> **Stored data entries**
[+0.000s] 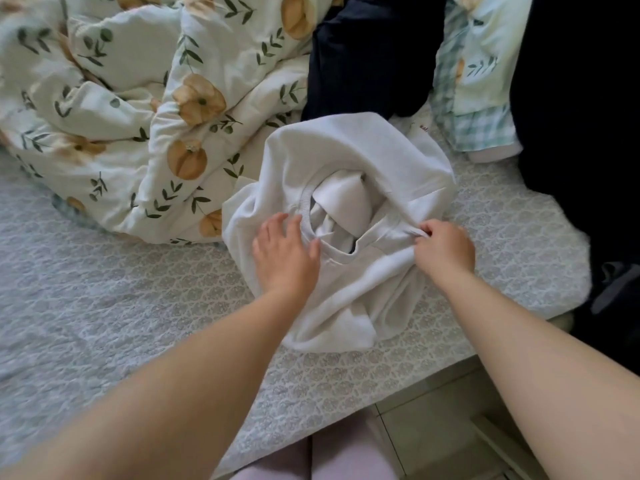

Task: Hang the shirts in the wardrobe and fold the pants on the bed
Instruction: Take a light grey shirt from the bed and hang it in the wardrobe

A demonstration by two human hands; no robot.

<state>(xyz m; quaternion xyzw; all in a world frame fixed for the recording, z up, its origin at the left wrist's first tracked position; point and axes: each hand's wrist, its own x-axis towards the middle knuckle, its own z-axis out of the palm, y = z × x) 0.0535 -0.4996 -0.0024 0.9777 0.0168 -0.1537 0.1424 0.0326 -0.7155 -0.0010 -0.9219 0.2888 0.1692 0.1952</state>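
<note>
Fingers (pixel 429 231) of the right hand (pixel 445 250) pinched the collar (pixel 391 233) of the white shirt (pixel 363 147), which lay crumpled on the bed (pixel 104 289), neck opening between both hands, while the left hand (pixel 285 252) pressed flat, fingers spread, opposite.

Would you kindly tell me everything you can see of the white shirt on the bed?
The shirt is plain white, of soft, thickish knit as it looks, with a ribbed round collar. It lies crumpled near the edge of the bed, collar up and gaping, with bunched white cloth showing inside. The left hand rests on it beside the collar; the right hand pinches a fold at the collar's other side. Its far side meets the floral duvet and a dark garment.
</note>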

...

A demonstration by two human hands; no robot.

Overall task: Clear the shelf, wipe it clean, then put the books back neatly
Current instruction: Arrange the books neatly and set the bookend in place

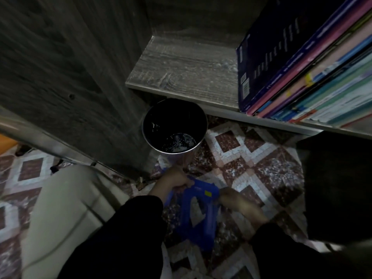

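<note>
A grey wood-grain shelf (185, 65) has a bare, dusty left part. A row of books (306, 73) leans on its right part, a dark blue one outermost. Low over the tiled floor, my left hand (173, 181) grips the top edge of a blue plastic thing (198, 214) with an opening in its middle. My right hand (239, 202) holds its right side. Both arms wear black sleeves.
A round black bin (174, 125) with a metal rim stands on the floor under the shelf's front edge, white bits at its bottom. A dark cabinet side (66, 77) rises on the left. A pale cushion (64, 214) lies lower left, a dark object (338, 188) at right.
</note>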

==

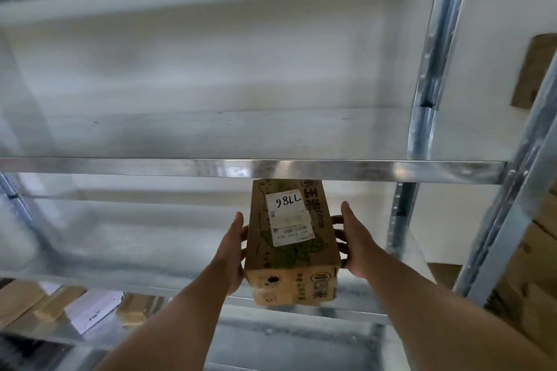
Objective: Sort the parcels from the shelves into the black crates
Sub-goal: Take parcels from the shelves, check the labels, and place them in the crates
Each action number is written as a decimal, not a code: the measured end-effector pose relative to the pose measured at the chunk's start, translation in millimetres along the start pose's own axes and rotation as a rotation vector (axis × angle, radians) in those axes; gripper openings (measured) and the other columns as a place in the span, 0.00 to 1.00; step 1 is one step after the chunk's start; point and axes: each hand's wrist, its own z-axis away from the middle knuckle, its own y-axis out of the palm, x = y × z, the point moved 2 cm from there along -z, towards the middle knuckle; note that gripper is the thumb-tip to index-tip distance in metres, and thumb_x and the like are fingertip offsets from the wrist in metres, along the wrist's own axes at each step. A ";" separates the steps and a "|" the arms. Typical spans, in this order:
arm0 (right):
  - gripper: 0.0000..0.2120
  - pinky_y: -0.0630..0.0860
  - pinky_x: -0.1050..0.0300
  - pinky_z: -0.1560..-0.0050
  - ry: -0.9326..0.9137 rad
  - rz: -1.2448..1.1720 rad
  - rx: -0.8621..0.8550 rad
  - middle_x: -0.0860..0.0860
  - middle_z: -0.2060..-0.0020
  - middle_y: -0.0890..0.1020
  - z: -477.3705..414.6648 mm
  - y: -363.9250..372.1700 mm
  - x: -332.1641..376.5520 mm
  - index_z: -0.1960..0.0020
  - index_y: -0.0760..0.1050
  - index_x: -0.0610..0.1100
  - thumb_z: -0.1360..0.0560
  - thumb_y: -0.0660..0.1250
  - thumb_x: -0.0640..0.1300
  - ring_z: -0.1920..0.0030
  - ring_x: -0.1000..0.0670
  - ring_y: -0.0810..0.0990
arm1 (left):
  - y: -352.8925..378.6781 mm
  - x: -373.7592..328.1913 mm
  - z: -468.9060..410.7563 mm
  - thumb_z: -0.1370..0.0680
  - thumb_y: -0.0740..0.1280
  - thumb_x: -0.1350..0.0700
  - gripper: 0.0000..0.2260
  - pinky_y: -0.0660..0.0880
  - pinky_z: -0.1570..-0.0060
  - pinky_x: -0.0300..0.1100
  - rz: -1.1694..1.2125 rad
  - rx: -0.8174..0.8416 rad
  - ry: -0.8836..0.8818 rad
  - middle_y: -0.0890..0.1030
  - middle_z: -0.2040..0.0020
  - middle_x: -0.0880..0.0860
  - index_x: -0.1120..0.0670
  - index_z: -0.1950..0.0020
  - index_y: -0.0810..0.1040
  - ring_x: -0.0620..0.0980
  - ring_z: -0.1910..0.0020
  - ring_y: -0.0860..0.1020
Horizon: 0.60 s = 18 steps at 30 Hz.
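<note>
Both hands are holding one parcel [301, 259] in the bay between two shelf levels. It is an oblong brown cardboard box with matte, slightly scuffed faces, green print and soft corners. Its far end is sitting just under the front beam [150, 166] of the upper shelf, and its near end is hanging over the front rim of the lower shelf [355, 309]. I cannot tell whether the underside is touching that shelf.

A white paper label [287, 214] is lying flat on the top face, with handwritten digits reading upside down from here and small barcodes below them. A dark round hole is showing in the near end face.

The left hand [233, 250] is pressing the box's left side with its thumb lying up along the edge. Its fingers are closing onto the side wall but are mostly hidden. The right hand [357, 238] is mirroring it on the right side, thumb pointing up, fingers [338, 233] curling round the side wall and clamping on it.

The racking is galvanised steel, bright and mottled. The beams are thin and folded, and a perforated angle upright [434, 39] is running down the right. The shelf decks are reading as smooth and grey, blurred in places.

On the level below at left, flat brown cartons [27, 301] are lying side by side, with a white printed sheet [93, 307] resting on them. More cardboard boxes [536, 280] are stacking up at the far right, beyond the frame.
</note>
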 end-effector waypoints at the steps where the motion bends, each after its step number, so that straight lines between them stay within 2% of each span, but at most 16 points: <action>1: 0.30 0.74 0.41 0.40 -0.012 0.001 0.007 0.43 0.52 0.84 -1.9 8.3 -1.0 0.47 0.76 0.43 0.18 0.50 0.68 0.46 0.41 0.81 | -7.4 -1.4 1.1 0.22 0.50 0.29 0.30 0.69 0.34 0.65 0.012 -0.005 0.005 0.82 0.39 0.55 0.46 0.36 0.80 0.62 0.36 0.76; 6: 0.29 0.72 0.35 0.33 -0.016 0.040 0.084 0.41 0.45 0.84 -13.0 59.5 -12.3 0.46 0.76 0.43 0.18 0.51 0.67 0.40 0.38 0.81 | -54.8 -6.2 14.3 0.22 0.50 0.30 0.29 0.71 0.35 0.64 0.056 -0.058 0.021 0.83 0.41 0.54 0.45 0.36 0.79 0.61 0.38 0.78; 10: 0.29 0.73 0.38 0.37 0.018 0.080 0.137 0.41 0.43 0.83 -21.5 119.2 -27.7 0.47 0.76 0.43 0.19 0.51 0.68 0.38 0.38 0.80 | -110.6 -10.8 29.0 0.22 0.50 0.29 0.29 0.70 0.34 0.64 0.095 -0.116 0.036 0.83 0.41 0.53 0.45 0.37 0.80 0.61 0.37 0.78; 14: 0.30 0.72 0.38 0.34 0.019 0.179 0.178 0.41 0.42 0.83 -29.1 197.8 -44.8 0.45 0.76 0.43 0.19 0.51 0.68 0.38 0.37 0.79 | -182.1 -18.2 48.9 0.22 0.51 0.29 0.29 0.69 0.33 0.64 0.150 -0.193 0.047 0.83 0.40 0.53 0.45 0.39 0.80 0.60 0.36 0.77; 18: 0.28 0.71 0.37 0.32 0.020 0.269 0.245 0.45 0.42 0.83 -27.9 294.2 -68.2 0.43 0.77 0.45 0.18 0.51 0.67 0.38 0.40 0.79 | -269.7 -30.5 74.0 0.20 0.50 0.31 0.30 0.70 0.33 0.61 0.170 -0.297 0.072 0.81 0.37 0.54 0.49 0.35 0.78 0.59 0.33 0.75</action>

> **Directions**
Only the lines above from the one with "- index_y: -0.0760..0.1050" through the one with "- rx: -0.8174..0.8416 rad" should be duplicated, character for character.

> **Exercise result**
  - index_y: -0.0760..0.1050
  - index_x: -0.0610..0.1100
  - thumb_z: -0.1360..0.0560
  - thumb_y: -0.0660..0.1250
  - thumb_x: -0.0640..0.1300
  - ring_z: -0.1920..0.0030
  - ring_x: -0.1000..0.0670
  - ring_y: -0.0810..0.0990
arm1 (left):
  - y: -352.8925..378.6781 mm
  - x: -373.7592..328.1913 mm
  - z: -468.9060..410.7563 mm
  - thumb_z: -0.1370..0.0680
  - thumb_y: -0.0740..0.1280
  - thumb_x: -0.1350..0.0700
  - gripper: 0.0000..0.2260
  - pinky_y: -0.0660..0.0880
  - pinky_z: -0.1570..-0.0060
  - pinky_x: -0.0300..0.1100
  - rz: -1.1694..1.2125 rad
  - rx: -0.8174..0.8416 rad

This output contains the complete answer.